Whether the legends are true or not, El Ghriba is, most likely, the oldest synagogue in Africa (the other contender is deep in Libya and has likely been destroyed in recent conflict). Built by a community of Amazigh Jews, it dates to the 6th century BCE and is one of the oldest continuous sites of worship in Judaism.
The Jewish community on Djerba has dwindled since the 1950s, when many of Tunisia’s Jews emigrated to France or Israel. But the synagogue on the desert island has remained a gathering place. Each year for the minor holiday of Lag BaOmer, Tunisian and other North African Jews from throughout the diaspora flock to Djerba — not to celebrate a religious ritual so much as to celebrate the reunion of their community.
Once through security, Dahan squeezed in between revelers who were packed into the courtyard like the sweet sardines fished just off Djerba’s shores.
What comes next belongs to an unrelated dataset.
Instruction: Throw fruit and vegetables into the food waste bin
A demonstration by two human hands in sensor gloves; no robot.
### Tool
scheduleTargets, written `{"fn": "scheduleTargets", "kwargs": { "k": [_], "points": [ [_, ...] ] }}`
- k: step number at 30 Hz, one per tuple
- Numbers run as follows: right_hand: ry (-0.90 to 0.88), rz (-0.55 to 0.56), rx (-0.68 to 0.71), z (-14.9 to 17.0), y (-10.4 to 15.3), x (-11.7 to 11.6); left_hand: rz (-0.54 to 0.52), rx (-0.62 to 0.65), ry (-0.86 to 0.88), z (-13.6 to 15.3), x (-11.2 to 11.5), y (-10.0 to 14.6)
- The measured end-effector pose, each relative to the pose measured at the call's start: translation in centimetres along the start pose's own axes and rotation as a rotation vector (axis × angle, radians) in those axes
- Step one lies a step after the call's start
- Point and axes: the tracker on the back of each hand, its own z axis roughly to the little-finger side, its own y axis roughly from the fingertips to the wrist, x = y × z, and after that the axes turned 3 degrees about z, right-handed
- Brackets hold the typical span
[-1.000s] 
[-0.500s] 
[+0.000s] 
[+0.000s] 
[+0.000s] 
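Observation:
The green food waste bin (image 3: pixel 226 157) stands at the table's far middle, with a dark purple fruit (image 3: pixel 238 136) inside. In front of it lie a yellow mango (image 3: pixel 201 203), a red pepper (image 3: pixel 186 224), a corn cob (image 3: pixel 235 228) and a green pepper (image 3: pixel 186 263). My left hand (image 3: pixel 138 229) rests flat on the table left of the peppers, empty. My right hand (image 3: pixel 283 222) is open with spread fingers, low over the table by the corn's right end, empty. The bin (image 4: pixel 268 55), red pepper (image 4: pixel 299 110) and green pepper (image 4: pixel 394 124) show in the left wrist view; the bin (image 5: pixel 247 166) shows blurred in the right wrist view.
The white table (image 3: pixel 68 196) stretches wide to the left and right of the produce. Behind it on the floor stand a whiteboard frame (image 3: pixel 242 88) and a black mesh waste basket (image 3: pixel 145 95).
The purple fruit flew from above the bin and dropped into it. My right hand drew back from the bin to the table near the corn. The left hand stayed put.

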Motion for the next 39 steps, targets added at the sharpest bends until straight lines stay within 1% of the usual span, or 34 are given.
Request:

Swathes of bunting of Tunisian flags were strung from the upper floors. “Everyone was drinking. Everyone was dancing,” as music — sung in Judeo-Arabic — boomed from the stage set in their midst, Dahan said. There were swirls of color and glints of light off of gold and silver jewelry, their tintinnabulation adding to the din of the music.
The fashion and personalities were as varied as they were numerous: older women wrapped in traditional white Tunisian safseris; other older women dressed for a weekend in St. Tropez; a family that looked straight out of a trailer for “Real Housewives of Miami Beach”; men chomping cigars, holding court, greeting friends with abundant kisses and a firm shake of the shoulders after an embrace.
From the kitchen, a miasma of unctuous smells lured in revelers for refreshment, mostly in the form of brik — a shatteringly thin fried pastry shell filled with a silky, barely cooked egg, tuna, capers and potatoes. Brik after brik was turned out from great pans of oil, while massive pots of chraime, a slow-simmered fish stew made by Djerban Jews for the Sabbath, bubbled away on the back burners in preparation for the evening meal.
As Dahan wove his way through the crowd and into the sanctuary, the riotous atmosphere shifted. There, a solemnity prevailed as pilgrims lit candles — hundreds of candles, with wax dripping everywhere, sticking to fingers and dripping on shoes — as they prayed in Hebrew but with an Arabic accent. Women wrote wishes and blessings on eggs that were placed in a small grotto, heeding a superstition that has grown along with the pilgrimage.
Dahan left the synagogue a few hours before the gunman opened fire outside the complex, killing two pilgrims and two police officers. The news shook him; he said he felt a pang of both fear and grief — and a concern for the future of the pilgrimage and the community that gathered there.
“Seeing that connection, that community, was really transformational,” Dahan said. “If this doesn’t survive, you’d be losing a part of something incredibly important” — a living legacy of one of Tunisia’s oldest and most vibrant communities.